* **Exercise brief**
In the listing below, a line holding "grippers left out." and a line holding "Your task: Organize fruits" mark the range. Retype both exactly, with all lines between them.

* **Records shown**
::::::::::
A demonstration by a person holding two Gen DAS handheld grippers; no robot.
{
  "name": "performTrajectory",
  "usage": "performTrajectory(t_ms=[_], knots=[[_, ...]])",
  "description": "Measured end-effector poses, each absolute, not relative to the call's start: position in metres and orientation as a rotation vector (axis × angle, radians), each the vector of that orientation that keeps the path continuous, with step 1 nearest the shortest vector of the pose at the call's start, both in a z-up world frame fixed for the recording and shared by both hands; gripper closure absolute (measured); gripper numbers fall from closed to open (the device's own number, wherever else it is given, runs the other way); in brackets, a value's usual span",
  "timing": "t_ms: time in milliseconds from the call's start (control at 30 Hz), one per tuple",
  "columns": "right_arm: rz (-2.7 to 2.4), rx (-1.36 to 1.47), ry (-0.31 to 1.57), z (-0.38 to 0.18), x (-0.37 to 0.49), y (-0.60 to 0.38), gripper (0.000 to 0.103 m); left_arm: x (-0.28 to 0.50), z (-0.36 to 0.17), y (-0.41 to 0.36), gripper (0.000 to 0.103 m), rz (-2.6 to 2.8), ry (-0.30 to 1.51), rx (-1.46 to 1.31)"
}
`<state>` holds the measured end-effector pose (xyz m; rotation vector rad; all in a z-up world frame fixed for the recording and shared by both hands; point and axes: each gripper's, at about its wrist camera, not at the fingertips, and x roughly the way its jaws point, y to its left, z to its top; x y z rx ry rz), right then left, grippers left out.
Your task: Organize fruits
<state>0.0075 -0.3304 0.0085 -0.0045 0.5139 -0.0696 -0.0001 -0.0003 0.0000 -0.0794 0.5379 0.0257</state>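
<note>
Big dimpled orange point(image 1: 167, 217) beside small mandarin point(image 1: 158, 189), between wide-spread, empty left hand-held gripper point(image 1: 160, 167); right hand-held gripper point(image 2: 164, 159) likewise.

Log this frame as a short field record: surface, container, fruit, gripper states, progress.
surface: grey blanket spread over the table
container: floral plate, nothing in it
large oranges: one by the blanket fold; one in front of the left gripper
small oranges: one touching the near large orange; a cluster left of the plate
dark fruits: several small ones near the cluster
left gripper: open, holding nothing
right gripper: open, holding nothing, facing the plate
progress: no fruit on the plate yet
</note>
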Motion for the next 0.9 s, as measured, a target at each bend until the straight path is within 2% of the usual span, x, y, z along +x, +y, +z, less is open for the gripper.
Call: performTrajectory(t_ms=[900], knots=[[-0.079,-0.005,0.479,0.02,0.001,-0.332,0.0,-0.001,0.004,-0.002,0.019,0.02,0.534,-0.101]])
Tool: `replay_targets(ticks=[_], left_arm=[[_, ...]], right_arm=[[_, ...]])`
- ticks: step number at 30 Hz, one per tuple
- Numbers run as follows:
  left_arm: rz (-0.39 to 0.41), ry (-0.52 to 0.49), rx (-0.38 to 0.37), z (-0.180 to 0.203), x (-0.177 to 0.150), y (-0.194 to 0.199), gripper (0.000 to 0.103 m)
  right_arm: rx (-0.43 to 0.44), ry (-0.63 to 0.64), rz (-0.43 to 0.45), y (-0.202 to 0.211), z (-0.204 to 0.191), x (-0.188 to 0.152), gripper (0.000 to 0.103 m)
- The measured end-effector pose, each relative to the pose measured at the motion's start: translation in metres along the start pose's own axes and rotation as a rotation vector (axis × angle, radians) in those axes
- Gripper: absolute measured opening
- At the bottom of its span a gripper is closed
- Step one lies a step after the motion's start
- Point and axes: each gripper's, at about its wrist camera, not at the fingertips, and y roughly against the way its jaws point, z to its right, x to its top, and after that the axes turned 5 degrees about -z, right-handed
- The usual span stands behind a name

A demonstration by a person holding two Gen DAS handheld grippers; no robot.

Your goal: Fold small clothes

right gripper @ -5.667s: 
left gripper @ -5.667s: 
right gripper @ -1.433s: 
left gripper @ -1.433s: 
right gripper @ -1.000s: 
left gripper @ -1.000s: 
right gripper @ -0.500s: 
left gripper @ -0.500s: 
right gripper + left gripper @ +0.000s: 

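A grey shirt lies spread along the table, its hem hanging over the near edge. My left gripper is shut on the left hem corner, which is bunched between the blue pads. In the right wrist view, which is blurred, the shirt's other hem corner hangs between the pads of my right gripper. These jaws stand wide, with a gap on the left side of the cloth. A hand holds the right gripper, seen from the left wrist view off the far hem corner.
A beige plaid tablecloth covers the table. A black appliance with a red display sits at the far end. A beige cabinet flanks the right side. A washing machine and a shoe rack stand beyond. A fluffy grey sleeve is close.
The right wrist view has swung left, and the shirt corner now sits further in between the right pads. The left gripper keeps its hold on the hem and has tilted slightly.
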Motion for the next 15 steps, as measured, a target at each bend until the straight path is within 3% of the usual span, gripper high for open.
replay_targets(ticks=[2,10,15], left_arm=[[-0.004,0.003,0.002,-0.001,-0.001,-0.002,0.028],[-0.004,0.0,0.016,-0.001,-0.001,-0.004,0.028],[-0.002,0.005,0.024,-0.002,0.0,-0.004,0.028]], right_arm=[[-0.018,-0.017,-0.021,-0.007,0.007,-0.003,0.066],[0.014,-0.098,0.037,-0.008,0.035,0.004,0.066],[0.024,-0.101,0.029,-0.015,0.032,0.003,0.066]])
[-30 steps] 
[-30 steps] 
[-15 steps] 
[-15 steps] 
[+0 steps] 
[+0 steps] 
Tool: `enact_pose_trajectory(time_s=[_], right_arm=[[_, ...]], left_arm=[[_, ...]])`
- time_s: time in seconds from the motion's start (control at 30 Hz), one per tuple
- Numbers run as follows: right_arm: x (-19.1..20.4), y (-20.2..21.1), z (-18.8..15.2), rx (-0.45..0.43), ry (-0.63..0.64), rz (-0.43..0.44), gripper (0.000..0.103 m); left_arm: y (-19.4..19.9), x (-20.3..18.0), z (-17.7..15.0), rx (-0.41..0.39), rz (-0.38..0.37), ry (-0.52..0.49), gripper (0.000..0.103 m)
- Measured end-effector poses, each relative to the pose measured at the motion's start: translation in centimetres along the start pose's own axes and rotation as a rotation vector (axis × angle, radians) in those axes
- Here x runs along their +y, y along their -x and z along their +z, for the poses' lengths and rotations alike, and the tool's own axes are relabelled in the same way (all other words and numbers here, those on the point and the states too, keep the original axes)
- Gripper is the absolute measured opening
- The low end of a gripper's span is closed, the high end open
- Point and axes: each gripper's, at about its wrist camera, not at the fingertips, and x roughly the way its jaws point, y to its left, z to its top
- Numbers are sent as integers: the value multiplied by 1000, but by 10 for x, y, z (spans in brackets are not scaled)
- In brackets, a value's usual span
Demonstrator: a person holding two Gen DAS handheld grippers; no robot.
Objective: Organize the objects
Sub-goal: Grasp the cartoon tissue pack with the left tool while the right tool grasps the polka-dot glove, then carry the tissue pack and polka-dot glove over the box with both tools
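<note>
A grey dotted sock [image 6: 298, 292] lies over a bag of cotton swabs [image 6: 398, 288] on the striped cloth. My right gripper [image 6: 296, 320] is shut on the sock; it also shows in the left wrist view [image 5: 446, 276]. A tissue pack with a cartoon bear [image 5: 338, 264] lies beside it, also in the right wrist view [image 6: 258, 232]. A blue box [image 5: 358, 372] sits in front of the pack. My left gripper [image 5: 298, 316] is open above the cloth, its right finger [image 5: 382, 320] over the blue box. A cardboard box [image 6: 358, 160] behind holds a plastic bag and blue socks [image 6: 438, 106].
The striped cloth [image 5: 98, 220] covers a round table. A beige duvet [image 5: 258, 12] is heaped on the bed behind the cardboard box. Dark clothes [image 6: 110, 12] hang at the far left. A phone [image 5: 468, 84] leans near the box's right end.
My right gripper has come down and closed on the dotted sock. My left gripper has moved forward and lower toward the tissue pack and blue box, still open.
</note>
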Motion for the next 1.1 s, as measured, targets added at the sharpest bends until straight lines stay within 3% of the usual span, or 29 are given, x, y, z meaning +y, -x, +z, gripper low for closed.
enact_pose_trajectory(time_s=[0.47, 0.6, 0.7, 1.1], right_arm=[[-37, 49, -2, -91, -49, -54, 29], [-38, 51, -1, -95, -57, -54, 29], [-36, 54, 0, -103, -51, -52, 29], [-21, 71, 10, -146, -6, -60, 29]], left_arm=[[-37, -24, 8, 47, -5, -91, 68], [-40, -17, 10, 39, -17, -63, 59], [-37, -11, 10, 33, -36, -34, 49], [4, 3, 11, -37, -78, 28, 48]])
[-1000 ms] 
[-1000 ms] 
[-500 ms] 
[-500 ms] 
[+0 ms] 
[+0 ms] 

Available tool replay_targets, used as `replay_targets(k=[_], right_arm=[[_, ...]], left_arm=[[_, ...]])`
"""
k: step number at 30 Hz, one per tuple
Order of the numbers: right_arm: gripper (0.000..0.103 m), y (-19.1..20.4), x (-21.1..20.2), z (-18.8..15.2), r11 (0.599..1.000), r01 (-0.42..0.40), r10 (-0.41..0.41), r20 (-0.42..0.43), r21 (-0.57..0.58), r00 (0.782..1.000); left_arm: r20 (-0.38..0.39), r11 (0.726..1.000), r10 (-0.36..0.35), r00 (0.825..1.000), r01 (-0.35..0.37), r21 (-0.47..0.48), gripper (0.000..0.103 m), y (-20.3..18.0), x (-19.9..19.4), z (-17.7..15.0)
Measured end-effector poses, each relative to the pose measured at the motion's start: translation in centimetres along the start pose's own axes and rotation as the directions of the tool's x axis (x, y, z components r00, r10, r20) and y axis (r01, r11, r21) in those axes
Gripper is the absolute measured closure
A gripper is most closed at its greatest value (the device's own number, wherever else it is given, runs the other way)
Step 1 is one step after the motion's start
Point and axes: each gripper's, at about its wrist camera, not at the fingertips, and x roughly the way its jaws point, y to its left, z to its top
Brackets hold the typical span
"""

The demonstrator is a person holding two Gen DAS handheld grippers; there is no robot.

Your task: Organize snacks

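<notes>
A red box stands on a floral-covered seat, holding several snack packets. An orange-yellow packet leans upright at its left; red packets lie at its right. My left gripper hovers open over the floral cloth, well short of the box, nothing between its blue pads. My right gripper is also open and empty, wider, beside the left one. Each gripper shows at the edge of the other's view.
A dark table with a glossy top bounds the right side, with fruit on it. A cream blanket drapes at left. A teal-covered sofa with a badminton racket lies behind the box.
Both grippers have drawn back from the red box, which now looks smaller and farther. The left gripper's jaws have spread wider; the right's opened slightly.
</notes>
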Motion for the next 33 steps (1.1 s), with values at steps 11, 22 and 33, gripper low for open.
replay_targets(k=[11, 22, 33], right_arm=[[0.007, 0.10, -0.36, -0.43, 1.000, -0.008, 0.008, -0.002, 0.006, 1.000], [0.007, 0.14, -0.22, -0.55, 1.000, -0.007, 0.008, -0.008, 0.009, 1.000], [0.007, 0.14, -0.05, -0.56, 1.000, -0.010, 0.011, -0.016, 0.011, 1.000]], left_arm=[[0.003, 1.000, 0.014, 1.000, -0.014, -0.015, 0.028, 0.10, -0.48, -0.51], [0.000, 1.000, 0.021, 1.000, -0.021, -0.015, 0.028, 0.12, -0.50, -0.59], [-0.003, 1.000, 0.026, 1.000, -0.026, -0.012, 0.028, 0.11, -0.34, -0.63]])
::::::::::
* **Final answer**
`<state>` holds the measured end-effector pose (xyz m; rotation vector rad; all in a z-up world frame fixed for the recording and shared by both hands; point and axes: each gripper's, at about its wrist camera, not at the fingertips, and x roughly the way its jaws point, y to its left, z to its top; x y z rx ry rz), right then left, grippers left out.
Your task: Organize fruits

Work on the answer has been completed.